Leaving aside the various engine-size and stock-car classes, the latter an American innovation, which have governed record attempts down the years, there is one final point to be made. It contains record categories. Thus there are local records, appertaining to a particular track or course, National records, meaning the fastest times made in a given country, and International and World’s records, which are self-explanatory. Now it used to be the case that a National record referred to the country where the record was established, having nothing to do with the nationality of driver or car.
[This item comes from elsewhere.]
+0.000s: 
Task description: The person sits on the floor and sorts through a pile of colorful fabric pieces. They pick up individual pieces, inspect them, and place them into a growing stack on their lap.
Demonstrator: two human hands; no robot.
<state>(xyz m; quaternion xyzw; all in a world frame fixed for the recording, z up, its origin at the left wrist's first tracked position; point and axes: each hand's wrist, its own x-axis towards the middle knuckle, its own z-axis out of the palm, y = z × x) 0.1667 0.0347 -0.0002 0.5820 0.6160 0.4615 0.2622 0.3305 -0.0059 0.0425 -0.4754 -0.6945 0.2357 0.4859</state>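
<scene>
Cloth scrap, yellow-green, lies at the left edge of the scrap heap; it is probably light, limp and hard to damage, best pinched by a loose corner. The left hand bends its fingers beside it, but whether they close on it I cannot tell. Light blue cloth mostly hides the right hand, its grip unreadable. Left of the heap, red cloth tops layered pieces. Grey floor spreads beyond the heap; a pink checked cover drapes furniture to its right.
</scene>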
Thus, when Malcolm Campbell, seeking a new venue in 1929, took “Blue Bird” to Verneuk Pan in S. Africa, but failed to set a new “LSR”, his 217.6 mph for the kilo being 13 mph too slow to crack Sir Henry Segrave’s record in the Irving-Napier “Golden Arrow”, Campbell came home with the kilo, mile and five-mile British records, not because he and his car were British but because he had set the new records on British soil, in the days when we still had an Empire and much of the Globe was marked in red… If this rule still applies, and I have spent a long time studying the “Yellow Book” without finding that it doesn’t, Noble cannot, as some reports insist, have broken British National records in America, but, conversely, he has taken a number of American National records in spite of car and driver being British, if I make myself clear… The fastest-ever official record by a wheel-driven car is 409.277 mph, by the Summers’ 4WD Chrysler-powered Goldenrod, set up at Bonneville in 1965. It may well stand for ever, unless sufficient sponsorship from the makers of things like tyres, wheels, final-drive gears, universal joints and propshafts could be raised to build another contender. — W.B.